Assignment: Going from the top of the data below, give again each line through the one containing "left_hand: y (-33", both ends kept.
☆ ☆ ☆ ☆ ☆ ☆ ☆
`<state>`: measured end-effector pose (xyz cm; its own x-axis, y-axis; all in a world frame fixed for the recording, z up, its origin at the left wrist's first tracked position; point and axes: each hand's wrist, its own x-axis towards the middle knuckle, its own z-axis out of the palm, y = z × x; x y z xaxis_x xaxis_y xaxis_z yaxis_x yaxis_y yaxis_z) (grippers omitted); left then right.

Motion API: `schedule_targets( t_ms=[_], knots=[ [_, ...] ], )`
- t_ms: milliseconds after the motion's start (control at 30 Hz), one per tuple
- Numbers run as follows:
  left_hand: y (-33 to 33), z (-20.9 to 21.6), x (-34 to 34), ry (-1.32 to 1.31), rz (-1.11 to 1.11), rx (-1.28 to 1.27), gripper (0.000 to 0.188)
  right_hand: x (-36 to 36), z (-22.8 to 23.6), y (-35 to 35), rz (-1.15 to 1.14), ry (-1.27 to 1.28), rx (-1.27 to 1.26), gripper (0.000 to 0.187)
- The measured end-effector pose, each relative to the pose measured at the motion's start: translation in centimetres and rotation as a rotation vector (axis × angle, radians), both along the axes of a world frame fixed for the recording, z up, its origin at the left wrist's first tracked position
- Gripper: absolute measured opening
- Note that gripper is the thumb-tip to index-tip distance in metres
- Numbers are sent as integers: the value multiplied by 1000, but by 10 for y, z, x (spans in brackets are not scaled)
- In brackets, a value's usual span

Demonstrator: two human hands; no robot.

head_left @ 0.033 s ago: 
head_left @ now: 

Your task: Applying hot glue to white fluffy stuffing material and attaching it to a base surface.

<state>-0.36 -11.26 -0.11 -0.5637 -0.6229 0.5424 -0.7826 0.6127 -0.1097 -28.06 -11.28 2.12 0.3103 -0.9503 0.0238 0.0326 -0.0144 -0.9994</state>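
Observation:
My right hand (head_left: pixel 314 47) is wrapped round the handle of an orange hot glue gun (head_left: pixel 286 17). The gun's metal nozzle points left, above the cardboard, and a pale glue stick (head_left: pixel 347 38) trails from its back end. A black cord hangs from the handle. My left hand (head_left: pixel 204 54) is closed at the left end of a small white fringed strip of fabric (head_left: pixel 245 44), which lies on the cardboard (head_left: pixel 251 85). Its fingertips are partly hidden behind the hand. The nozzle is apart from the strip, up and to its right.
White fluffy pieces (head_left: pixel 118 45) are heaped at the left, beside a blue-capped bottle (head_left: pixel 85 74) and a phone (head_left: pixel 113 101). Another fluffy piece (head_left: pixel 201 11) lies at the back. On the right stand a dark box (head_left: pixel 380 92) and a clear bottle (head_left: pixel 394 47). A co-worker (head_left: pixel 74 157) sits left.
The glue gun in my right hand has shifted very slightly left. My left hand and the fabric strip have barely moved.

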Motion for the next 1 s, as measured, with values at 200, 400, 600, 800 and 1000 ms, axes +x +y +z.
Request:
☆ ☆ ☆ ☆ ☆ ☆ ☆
Response box:
`<state>`: measured end-effector pose (xyz cm; its own x-axis, y-axis; all in a world frame fixed for the recording, z up, its origin at the left wrist's first tracked position; point and axes: each hand's wrist, its own x-axis towards the middle knuckle, its own z-axis out of the palm, y = z × x; x y z xaxis_x xaxis_y xaxis_z yaxis_x yaxis_y yaxis_z) (grippers omitted); left then right.

Motion API: `schedule_targets( t_ms=[_], knots=[ [_, ...] ], )`
- t_ms: milliseconds after the motion's start (control at 30 Hz), one per tuple
- Numbers run as follows:
  left_hand: y (-33 to 33), z (-20.9 to 21.6), x (-34 to 34), ry (-1.32 to 1.31), rz (-1.11 to 1.11), rx (-1.28 to 1.27), gripper (0.000 to 0.188)

The exercise requires nothing further.